▸ Assigned task
The required output is a verbatim transcription of the listing, pictures excluded.

▸ Collected data

────────────────

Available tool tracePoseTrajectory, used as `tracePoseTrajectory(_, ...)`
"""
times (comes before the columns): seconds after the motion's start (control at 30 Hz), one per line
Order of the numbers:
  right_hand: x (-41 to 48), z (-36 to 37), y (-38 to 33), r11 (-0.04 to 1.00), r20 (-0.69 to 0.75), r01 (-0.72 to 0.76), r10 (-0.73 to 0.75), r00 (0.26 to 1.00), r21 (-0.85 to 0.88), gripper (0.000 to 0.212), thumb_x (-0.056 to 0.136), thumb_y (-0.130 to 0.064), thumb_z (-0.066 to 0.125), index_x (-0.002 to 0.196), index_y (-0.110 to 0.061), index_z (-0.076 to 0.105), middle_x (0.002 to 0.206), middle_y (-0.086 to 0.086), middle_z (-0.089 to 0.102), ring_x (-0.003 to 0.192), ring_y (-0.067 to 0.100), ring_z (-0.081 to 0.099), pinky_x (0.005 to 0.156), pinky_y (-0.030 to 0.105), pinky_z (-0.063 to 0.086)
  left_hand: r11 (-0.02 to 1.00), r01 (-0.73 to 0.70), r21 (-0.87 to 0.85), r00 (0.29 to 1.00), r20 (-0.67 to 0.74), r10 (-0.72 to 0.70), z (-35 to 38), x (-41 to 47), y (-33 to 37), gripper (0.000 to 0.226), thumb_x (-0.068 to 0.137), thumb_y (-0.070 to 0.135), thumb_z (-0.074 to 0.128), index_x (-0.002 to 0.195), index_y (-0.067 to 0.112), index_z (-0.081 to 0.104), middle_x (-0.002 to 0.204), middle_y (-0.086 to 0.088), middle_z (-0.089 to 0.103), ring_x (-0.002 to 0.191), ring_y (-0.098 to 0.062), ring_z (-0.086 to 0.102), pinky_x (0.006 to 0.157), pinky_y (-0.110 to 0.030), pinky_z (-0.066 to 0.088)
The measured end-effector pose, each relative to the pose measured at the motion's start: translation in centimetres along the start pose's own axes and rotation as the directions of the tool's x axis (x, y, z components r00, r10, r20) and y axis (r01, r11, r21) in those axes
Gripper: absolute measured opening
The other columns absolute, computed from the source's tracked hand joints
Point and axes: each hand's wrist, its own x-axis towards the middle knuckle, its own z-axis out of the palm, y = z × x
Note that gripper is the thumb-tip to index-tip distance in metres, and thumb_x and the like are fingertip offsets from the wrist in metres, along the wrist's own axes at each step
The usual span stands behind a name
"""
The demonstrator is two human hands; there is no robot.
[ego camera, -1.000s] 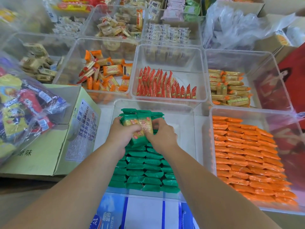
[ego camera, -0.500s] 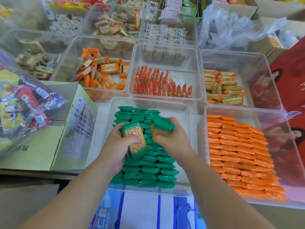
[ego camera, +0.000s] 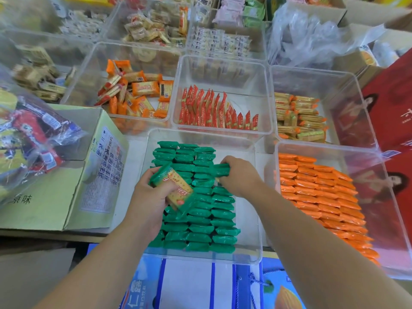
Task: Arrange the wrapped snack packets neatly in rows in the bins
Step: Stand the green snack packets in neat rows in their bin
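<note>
A clear bin [ego camera: 256, 253] in front of me holds green packets [ego camera: 200, 233] stacked in three rows. My left hand [ego camera: 151, 197] grips a small stack of green cracker packets [ego camera: 176, 186] above the left row, tilted, with the cracker picture facing up. My right hand [ego camera: 239, 177] holds a single green packet [ego camera: 221, 170] over the upper end of the right row, which is shorter than the other two.
A bin of orange packets [ego camera: 318, 197] in rows stands to the right. Behind are bins with red packets [ego camera: 214, 112], loose orange packets [ego camera: 138, 97] and yellow ones [ego camera: 298, 117]. A cardboard box [ego camera: 55, 197] with a plastic bag of snacks [ego camera: 29, 134] sits left.
My hands have separated: the right one carried one green packet to the right row, while the left keeps the rest of the stack and has lowered slightly.
</note>
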Motion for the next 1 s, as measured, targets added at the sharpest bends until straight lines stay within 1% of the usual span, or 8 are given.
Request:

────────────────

▸ Exercise answer
Available tool tracePoseTrajectory, used as `tracePoseTrajectory(_, ...)`
"""
times (comes before the columns): seconds after the motion's start (control at 30 Hz), one per line
Order of the numbers:
  right_hand: x (-41 to 48), z (-36 to 37), y (-38 to 33), r11 (-0.04 to 1.00), r20 (-0.69 to 0.75), r01 (-0.72 to 0.76), r10 (-0.73 to 0.75), r00 (0.26 to 1.00), r21 (-0.85 to 0.88), gripper (0.000 to 0.212), thumb_x (-0.056 to 0.136), thumb_y (-0.130 to 0.064), thumb_z (-0.066 to 0.125), index_x (-0.002 to 0.196), index_y (-0.110 to 0.061), index_z (-0.076 to 0.105), middle_x (0.002 to 0.206), middle_y (-0.086 to 0.086), middle_z (-0.089 to 0.102), ring_x (-0.003 to 0.192), ring_y (-0.067 to 0.100), ring_z (-0.081 to 0.099), pinky_x (0.005 to 0.156), pinky_y (-0.030 to 0.105), pinky_z (-0.063 to 0.086)
  left_hand: r11 (-0.02 to 1.00), r01 (-0.73 to 0.70), r21 (-0.87 to 0.85), r00 (0.29 to 1.00), r20 (-0.67 to 0.74), r10 (-0.72 to 0.70), z (-35 to 38), x (-41 to 47), y (-33 to 37), gripper (0.000 to 0.226), thumb_x (-0.068 to 0.137), thumb_y (-0.070 to 0.135), thumb_z (-0.074 to 0.128), index_x (-0.002 to 0.195), index_y (-0.067 to 0.112), index_z (-0.081 to 0.104), middle_x (-0.002 to 0.204), middle_y (-0.086 to 0.088), middle_z (-0.089 to 0.103), ring_x (-0.002 to 0.191), ring_y (-0.098 to 0.062), ring_z (-0.086 to 0.102), pinky_x (0.006 to 0.157), pinky_y (-0.110 to 0.030), pinky_z (-0.066 to 0.088)
The measured end-effector pose, each relative to the pose measured at the motion's start: translation in centimetres along the start pose's own axes and rotation as the directions of the tool's x axis (x, y, z components r00, r10, r20) and y axis (r01, r11, r21) in those axes
Gripper: absolute measured opening
The other columns absolute, computed from the source's tracked hand joints
Point and axes: each hand's wrist, its own x-axis towards the middle knuckle, its own z-axis out of the palm, y = z × x
Note that gripper is the thumb-tip to index-tip distance in metres, and thumb_x and the like are fingertip offsets from the wrist in metres, along the wrist's own axes at each step
The usual span stands behind a name
"""
The demonstrator is two human hands; there is no robot.
[ego camera, -1.000s] 
[ego camera, -0.500s] 
[ego camera, +0.000s] 
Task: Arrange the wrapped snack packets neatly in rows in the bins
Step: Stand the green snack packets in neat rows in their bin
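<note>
A clear bin [ego camera: 256, 253] in front of me holds green packets [ego camera: 200, 233] stacked in three rows. My left hand [ego camera: 151, 197] grips a small stack of green cracker packets [ego camera: 176, 186] above the left row, tilted, with the cracker picture facing up. My right hand [ego camera: 239, 177] holds a single green packet [ego camera: 221, 170] over the upper end of the right row, which is shorter than the other two.
A bin of orange packets [ego camera: 318, 197] in rows stands to the right. Behind are bins with red packets [ego camera: 214, 112], loose orange packets [ego camera: 138, 97] and yellow ones [ego camera: 298, 117]. A cardboard box [ego camera: 55, 197] with a plastic bag of snacks [ego camera: 29, 134] sits left.
My hands have separated: the right one carried one green packet to the right row, while the left keeps the rest of the stack and has lowered slightly.
</note>
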Motion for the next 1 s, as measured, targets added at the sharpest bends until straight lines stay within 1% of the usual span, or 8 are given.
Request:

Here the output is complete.